Stored entries
====

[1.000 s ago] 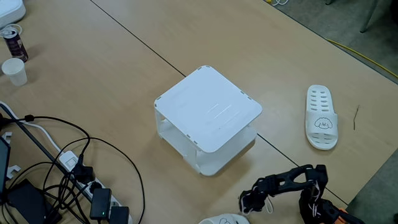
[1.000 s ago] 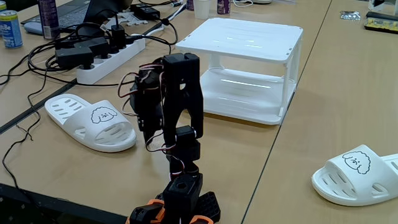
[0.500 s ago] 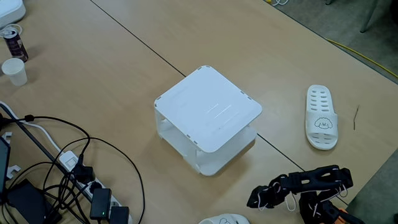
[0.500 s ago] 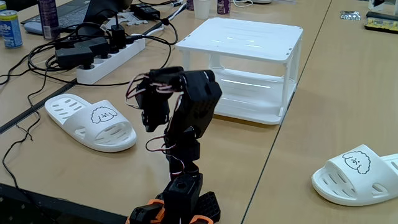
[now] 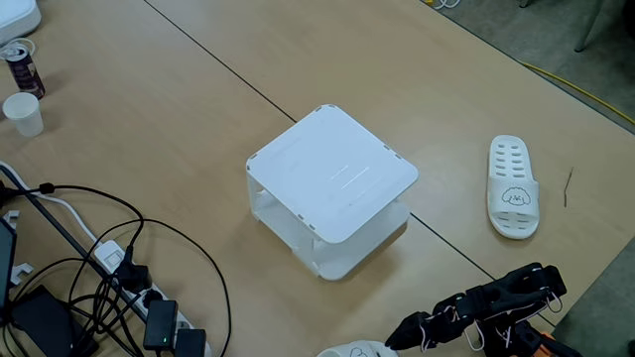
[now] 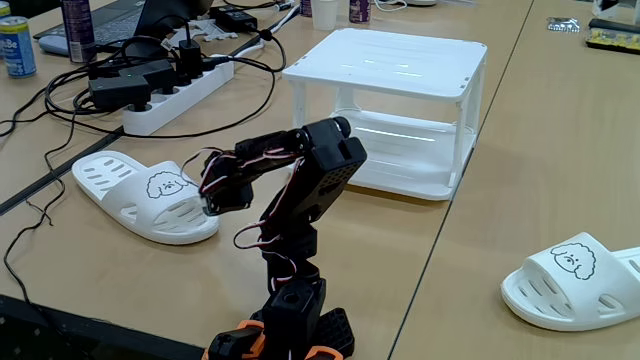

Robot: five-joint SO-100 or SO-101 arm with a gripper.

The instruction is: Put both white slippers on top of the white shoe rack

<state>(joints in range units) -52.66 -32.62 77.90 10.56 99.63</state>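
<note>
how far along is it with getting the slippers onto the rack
Done: nothing; the white shoe rack top is bare. In hand: the gripper reaches toward the left slipper, holding nothing. Left: both slippers, including the right slipper, lie on the table.

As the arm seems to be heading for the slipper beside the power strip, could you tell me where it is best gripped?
Probably by the arched strap of the slipper, the band with the cartoon face. It rises off the flat sole and leaves a gap underneath, so one finger could slip in from the open toe end. The tool is already nearest that end and could come from above.
</note>
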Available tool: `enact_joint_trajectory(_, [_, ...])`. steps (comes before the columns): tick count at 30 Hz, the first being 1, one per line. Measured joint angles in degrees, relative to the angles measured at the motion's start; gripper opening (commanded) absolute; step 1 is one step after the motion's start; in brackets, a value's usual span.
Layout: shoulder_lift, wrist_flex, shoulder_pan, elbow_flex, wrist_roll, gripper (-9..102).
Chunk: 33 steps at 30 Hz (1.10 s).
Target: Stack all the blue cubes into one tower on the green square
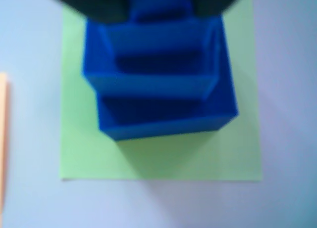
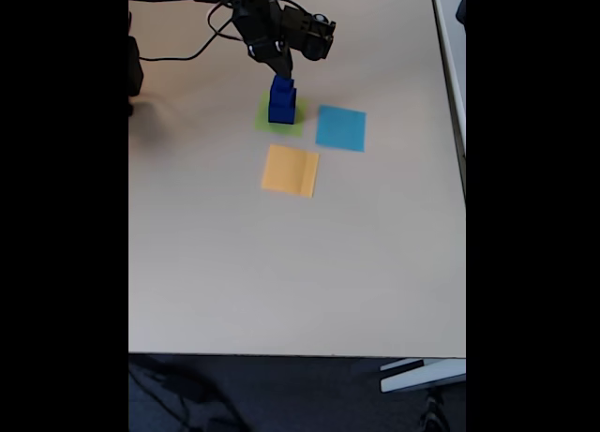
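A tower of blue cubes (image 1: 158, 84) stands on the green square (image 1: 163, 156), widest cube at the bottom and smaller ones stepped above it. In the fixed view the blue tower (image 2: 281, 104) rises from the green square (image 2: 265, 123) at the table's far middle. My gripper (image 1: 161, 3) comes in from the top edge of the wrist view. Its dark fingers (image 1: 94, 5) press on both sides of the small top cube (image 1: 161, 10), which rests on the tower. The fixed view shows the gripper (image 2: 281, 76) pointing down onto the tower's top.
A cyan-blue paper square (image 2: 340, 127) lies just right of the green one in the fixed view, and an orange-yellow square (image 2: 290, 170) lies nearer the camera. Its edge (image 1: 2, 139) shows at the left of the wrist view. The arm and cables (image 2: 216, 20) hang over the far left.
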Motion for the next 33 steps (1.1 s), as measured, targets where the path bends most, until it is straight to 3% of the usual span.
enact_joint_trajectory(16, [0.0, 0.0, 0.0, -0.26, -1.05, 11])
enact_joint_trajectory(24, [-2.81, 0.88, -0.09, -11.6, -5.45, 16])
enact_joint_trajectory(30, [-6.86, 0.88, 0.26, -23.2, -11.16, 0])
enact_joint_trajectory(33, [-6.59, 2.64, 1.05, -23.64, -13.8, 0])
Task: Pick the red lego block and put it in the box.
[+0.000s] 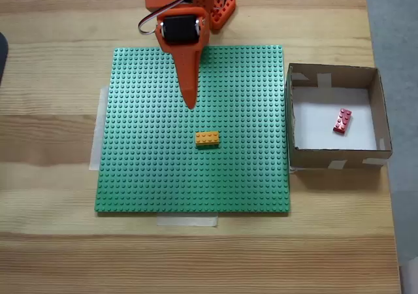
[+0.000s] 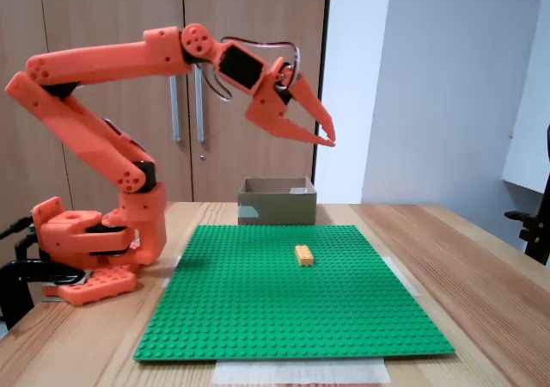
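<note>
The red lego block (image 1: 342, 120) lies slightly askew on the white floor of the box (image 1: 332, 76), right of centre. In the side-on fixed view the box (image 2: 277, 199) stands at the far edge of the table and its walls hide the block. My orange gripper (image 1: 191, 103) hangs high over the green baseplate, well left of the box. Its fingertips (image 2: 332, 139) meet at a point with nothing between them.
A yellow-orange brick (image 1: 207, 138) sits on the green studded baseplate (image 1: 163, 176) just below the gripper tip, and shows in the side-on fixed view too (image 2: 304, 254). The arm's base (image 2: 86, 249) stands at the table's edge behind the plate. Bare wood surrounds the plate.
</note>
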Robot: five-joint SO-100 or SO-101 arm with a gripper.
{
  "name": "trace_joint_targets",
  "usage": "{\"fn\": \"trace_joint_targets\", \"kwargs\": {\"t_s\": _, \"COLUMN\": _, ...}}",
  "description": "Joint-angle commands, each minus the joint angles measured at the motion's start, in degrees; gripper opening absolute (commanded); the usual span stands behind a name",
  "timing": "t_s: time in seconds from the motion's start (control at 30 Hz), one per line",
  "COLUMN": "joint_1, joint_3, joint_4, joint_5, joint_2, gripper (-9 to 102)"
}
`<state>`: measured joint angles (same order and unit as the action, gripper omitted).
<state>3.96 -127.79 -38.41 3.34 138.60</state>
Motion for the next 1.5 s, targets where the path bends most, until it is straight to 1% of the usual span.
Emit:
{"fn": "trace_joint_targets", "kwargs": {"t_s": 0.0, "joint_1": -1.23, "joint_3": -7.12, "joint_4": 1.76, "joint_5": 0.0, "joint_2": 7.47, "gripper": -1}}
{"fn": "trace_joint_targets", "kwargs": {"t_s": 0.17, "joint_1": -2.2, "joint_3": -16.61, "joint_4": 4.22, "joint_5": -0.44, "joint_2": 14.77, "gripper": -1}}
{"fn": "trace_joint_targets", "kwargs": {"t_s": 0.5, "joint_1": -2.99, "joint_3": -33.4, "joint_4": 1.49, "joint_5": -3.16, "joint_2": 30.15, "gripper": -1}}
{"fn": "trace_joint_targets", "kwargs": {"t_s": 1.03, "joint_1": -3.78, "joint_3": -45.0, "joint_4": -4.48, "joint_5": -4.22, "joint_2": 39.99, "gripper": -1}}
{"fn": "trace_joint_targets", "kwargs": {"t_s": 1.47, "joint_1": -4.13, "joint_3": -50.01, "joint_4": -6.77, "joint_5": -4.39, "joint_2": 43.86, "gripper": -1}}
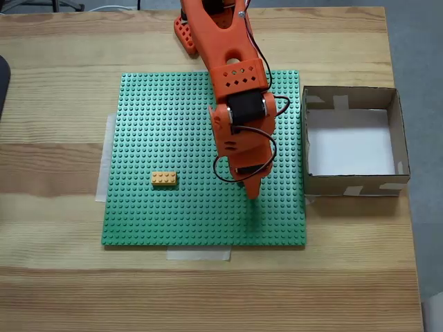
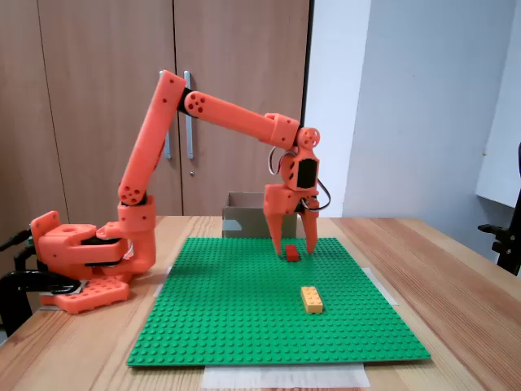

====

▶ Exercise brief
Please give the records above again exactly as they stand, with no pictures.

▶ Result of the exercise
[1.000 s ago] 
[1.000 s ago] 
[0.500 s ago] 
[0.500 s ago] 
[now] 
[now] 

Robot: five-joint SO-100 or SO-101 arm with a gripper.

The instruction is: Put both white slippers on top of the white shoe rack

<state>(joints in range units) -52.66 -32.62 77.90 10.56 99.63</state>
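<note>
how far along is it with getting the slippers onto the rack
Done: nothing; the white shoe rack top is bare. In hand: the gripper reaches toward the left slipper, holding nothing. Left: both slippers, including the right slipper, lie on the table.

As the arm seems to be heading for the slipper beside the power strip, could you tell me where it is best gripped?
Probably by the arched strap of the slipper, the band with the cartoon face. It rises off the flat sole and leaves a gap underneath, so one finger could slip in from the open toe end. The tool is already nearest that end and could come from above.
</note>
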Available tool: `enact_joint_trajectory(_, [_, ...])`. steps (comes before the columns): tick count at 30 Hz, the first being 1, one per line. Measured joint angles in degrees, relative to the angles measured at the motion's start; gripper opening (commanded) absolute; step 1 is one step after the motion's start; in brackets, a value's usual span.
Layout: shoulder_lift, wrist_flex, shoulder_pan, elbow_flex, wrist_roll, gripper (-9..102).
Chunk: 33 steps at 30 Hz (1.10 s).
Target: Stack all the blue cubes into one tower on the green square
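A tower of blue cubes (image 1: 158, 84) stands on the green square (image 1: 163, 156), widest cube at the bottom and smaller ones stepped above it. In the fixed view the blue tower (image 2: 281, 104) rises from the green square (image 2: 265, 123) at the table's far middle. My gripper (image 1: 161, 3) comes in from the top edge of the wrist view. Its dark fingers (image 1: 94, 5) press on both sides of the small top cube (image 1: 161, 10), which rests on the tower. The fixed view shows the gripper (image 2: 281, 76) pointing down onto the tower's top.
A cyan-blue paper square (image 2: 340, 127) lies just right of the green one in the fixed view, and an orange-yellow square (image 2: 290, 170) lies nearer the camera. Its edge (image 1: 2, 139) shows at the left of the wrist view. The arm and cables (image 2: 216, 20) hang over the far left.
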Motion for the next 33 steps (1.1 s), as measured, targets where the path bends most, until it is straight to 3% of the usual span.
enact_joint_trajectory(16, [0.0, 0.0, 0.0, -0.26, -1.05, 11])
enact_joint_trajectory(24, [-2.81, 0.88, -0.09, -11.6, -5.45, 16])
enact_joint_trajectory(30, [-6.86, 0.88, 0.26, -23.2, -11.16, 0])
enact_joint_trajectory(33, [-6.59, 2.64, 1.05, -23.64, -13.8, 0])
Task: Pick the red lego block and put it in the box.
[+0.000s] 
[+0.000s] 
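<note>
The red lego block (image 1: 342, 120) lies slightly askew on the white floor of the box (image 1: 332, 76), right of centre. In the side-on fixed view the box (image 2: 277, 199) stands at the far edge of the table and its walls hide the block. My orange gripper (image 1: 191, 103) hangs high over the green baseplate, well left of the box. Its fingertips (image 2: 332, 139) meet at a point with nothing between them.
A yellow-orange brick (image 1: 207, 138) sits on the green studded baseplate (image 1: 163, 176) just below the gripper tip, and shows in the side-on fixed view too (image 2: 304, 254). The arm's base (image 2: 86, 249) stands at the table's edge behind the plate. Bare wood surrounds the plate.
</note>
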Robot: five-joint SO-100 or SO-101 arm with a gripper.
{
  "name": "trace_joint_targets",
  "usage": "{\"fn\": \"trace_joint_targets\", \"kwargs\": {\"t_s\": _, \"COLUMN\": _, ...}}",
  "description": "Joint-angle commands, each minus the joint angles measured at the motion's start, in degrees; gripper opening absolute (commanded); the usual span stands behind a name",
  "timing": "t_s: time in seconds from the motion's start (control at 30 Hz), one per line",
  "COLUMN": "joint_1, joint_3, joint_4, joint_5, joint_2, gripper (-9 to 102)"
}
`<state>`: measured joint angles (same order and unit as the action, gripper omitted).
<state>3.96 -127.79 -38.41 3.34 138.60</state>
Motion for the next 1.5 s, targets where the path bends most, until it is straight to 1% of the usual span.
Emit:
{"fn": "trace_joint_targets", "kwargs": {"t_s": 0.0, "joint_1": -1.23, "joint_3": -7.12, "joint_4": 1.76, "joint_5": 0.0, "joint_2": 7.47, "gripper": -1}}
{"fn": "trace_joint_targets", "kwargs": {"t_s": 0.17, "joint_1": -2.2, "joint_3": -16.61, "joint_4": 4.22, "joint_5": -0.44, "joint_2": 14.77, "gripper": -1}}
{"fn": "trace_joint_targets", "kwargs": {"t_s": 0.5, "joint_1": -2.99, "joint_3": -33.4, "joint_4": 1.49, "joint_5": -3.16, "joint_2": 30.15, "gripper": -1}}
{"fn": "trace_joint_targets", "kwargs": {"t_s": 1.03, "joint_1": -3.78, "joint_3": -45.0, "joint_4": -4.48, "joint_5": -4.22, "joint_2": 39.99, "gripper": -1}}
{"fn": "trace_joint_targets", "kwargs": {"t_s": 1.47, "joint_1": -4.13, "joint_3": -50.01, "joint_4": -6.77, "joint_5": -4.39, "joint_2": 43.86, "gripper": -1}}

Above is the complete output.